Há de se notar que as duas coisas andam juntas e dilaceram qualquer ordem republicana. Assumimos discursivamente os diversos estereótipos da sociedade brasileira, sem qualquer tipo de reflexão acurada sobre os nossos problemas. Dispensamos a razão e buscamos a construção de sentimentos e afetos que nos aproxima de uma das emoções mais sequazes para a política: o ódio.
O ódio de classes, o ódio regional, o ódio contra os negros, o estereótipo das feminazis, o ódio oculto e não pronunciado contra os evangélicos, contra as religiões afrodescendentes, o ódio partidário, o ódio contra os gays. São todas expressões de uma irracionalidade que veta qualquer possibilidade de diálogo entre diferentes.
Este ódio nos adorna como costume. Somos uma sociedade acostumada à intolerância e que é cega à igualdade. Uma sociedade intolerante não é apenas incapaz de conviver com as diferenças. É uma sociedade que cria hierarquias, as quais são constantemente pronunciadas e criam, por sua vez, uma enorme desigualdade de poder.
O ódio é o sentimento que nos cega, que destrói os costumes democráticos e que impossibilita a convivência dos diferentes. Uma sociedade intolerante é aquela em que os discursos pronunciados são aqueles dos vencedores e derrotados, certos e errados, sabujos e ignorantes. Sociedades que se dividem entre o bem e o mal e que toma a violência como método da política.
Uma sociedade intolerante nega-se a si mesma. Projeta-se para fora, rejeitando seus próprios feitos. É uma sociedade que se apequena nos corações e obscurece as mentes. Uma sociedade intolerante é aquela que faz da conspiração um método, da luta pelo poder um fim e da corrupção uma forma de governar. Uma sociedade intolerante não consegue ser democrática, porque vê na força a solução final para os conflitos. Uma sociedade intolerante é autoritária por definição e espírito.
Impeachment, mensalão, operação lava jato, trensalão, pixulecos e coisas que tais são apenas cenas de uma ópera bufa, em que estereótipos e opiniões ditos e repisados aos prantos à esquerda e à direita, entre progressistas e conservadores, valem mais do que conhecimento e racionalidade. Tivemos um surto de esperança.
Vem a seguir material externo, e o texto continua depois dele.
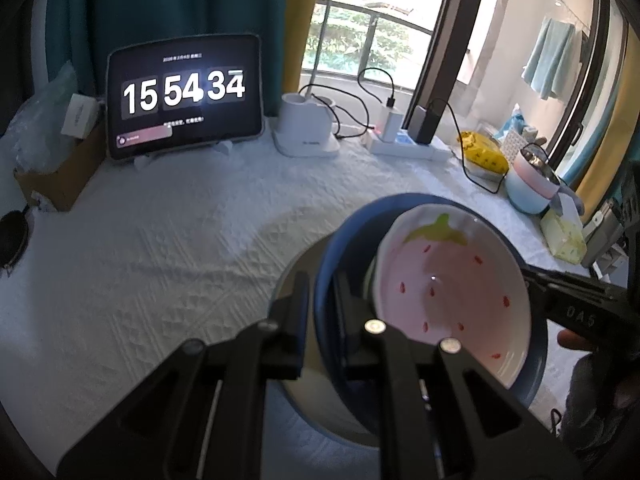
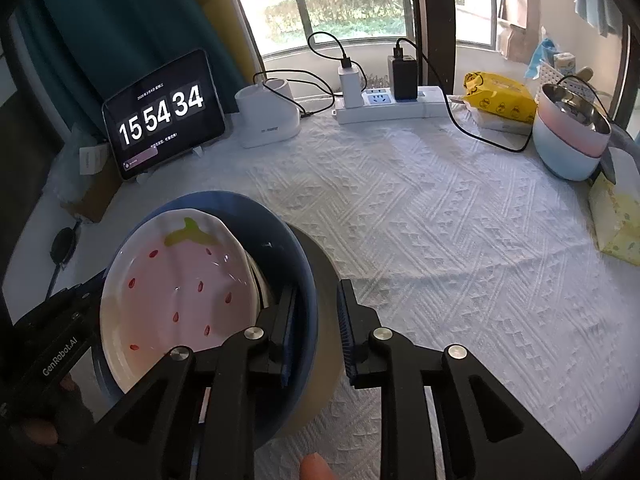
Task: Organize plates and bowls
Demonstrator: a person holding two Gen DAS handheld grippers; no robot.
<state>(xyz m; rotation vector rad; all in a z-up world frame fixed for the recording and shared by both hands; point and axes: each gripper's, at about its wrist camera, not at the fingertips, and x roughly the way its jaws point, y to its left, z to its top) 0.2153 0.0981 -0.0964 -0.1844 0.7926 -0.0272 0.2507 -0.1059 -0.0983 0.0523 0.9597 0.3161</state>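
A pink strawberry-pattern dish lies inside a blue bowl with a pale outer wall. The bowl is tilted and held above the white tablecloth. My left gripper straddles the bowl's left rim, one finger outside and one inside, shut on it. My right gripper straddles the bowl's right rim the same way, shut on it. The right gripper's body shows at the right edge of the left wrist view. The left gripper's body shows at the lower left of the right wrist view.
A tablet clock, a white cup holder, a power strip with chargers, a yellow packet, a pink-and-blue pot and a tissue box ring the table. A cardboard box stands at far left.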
Mas hoje nos resta apenas uma sociedade que clama pela força. Loquaz em suas expressões, tendo o ódio como expressão máxima, caminhamos por tempos obscuros, sem direção, sem razão, sem objetivo. Pelo simples método da corrupção como forma de governar uma sociedade intolerante em seus costumes.
O desarranjo nos exigirá paciência e prudência. Mas como sermos prudentes quando todos querem o ódio de forma loquaz?
Talvez Catilina fosse visto como herói no Brasil. Vá saber. Mas o fato é que estamos matando a política e a capacidade de estabelecermos igualmente uma sociedade democrática. Matando a igualdade, matamos a República.
Matando a República, nos resta apenas a possibilidade da força. Com isso, matamos a liberdade. O cenário que nos avizinha é o do esgotamento e do vazio, onde o ódio e a intolerância prosperam e crescem. Quem terá coragem de liderar um pacto pela democracia e pela República? O silêncio apenas nos invade. “Oh tempos, oh costumes!”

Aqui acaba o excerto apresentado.